Armanoush abrió mucho los ojos, desesperada, y se volvió hacia su padre para hacerle una señal de socorro, esperando que la salvara.

Pero antes de que Barsam Tchajmajchian pudiera pronunciar una palabra, empezó a sonar el móvil de Armanoush. La chica hizo una mueca al ver la pantalla. Número privado. Podría ser cualquiera, incluso Matt Hassinger para cancelar la cena con alguna excusa absurda. Armanoush se quedó con el móvil en la mano, incómoda, hasta que por fin se decidió a contestar, esperando que no fuera su madre.

Era ella.

– Cariño, ¿te están tratando bien? -fue lo primero que preguntó.

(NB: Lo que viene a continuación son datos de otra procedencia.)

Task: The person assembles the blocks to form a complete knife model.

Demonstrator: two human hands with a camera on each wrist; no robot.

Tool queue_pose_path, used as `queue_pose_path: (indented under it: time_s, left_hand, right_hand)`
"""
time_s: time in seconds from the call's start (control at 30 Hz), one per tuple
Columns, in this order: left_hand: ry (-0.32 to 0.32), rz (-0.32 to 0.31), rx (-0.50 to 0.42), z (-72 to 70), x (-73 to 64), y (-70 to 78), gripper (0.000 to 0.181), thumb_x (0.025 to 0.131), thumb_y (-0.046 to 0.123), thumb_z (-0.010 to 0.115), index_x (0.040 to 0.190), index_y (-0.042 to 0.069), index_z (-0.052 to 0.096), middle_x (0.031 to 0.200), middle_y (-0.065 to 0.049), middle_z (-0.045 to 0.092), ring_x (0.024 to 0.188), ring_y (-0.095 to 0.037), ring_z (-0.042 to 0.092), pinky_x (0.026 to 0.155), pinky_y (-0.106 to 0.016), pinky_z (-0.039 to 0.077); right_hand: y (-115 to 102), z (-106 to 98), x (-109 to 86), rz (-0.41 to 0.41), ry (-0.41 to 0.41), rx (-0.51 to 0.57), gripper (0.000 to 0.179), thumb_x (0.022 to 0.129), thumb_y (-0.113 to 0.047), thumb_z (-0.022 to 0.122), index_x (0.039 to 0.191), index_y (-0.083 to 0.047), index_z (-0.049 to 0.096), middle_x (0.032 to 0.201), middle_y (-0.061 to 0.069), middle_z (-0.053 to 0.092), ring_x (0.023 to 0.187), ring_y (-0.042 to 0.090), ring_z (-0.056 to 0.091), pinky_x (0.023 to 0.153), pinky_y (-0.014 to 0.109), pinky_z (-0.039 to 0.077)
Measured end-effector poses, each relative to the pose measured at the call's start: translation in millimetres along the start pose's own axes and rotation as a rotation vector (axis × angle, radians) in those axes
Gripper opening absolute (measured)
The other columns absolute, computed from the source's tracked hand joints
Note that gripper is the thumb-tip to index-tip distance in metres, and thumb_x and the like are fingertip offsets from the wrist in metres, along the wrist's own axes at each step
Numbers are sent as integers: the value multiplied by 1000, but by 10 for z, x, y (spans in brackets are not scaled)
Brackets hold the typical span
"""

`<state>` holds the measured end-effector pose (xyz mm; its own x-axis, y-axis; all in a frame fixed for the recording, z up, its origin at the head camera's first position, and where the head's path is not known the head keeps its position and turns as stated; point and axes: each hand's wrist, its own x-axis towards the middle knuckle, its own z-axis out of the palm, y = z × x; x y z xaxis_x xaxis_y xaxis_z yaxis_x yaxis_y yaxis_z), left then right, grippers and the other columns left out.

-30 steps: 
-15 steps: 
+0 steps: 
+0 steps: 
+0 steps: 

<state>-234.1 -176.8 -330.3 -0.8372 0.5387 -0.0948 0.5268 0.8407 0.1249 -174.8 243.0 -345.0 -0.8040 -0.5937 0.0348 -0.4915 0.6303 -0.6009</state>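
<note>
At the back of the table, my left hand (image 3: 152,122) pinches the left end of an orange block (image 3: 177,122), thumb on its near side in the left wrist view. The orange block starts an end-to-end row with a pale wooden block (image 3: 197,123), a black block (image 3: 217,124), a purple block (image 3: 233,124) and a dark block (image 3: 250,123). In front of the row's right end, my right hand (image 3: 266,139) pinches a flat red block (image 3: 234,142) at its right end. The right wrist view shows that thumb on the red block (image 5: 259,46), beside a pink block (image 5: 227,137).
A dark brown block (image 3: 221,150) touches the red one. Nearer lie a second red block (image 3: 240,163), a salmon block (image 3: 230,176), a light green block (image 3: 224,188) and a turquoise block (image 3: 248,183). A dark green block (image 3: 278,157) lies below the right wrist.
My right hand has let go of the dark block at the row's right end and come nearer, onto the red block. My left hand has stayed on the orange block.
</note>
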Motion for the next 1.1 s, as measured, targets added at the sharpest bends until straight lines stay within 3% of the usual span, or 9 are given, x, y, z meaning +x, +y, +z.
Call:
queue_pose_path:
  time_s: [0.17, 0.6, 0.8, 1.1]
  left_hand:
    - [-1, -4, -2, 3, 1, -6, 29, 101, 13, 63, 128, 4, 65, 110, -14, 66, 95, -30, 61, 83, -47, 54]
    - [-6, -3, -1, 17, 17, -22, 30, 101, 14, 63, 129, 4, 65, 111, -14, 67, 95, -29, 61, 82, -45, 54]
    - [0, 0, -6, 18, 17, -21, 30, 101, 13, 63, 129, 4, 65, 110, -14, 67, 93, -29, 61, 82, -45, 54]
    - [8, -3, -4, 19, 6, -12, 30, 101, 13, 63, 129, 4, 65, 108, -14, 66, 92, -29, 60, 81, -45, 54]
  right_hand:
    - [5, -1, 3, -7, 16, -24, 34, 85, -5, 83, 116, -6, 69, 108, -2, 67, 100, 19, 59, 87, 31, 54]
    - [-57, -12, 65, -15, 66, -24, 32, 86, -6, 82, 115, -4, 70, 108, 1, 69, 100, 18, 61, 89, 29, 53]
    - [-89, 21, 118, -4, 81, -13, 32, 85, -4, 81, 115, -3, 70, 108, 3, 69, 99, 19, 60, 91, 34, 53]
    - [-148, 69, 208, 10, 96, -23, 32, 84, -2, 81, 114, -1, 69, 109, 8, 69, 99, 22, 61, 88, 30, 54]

– Sí, mamá -contestó Armanoush con voz apagada. A esas alturas estaba más o menos acostumbrada. Desde que era pequeña, cada vez que se quedaba en casa de los Tchajmajchian su madre se comportaba como si su vida corriera peligro.

– Amy, no me digas que todavía estás en casa…

Armanoush también estaba relativamente acostumbrada a eso. Cuando sus padres se separaron, su madre también se separó de su nombre. Dejó de llamarla Armanoush, como si necesitara cambiar el nombre de su hija para seguir queriéndola. Y Armanoush todavía no se lo había contado a los Tchajmajchian. Ciertos asuntos debían mantenerse en secreto, aunque ella ya ocultaba demasiadas cosas.

– ¿Por qué no contestas? -insistió su madre-. ¿No ibas a salir esta noche?

Armanoush guardó silencio, consciente de que todos los presentes estaban escuchando.

– Sí, mamá -fue lo único que respondió tras una violenta pausa.

– No te habrás echado atrás, ¿verdad?

– No, mamá. Pero ¿por qué tu número de teléfono está oculto?

– Bueno, tengo mis razones, como cualquier madre. No siempre contestas si sabes que soy yo. -La voz de Rose se había ido apagando con desolación, luego volvió a ascender-: ¿Va a conocer Matt a la familia?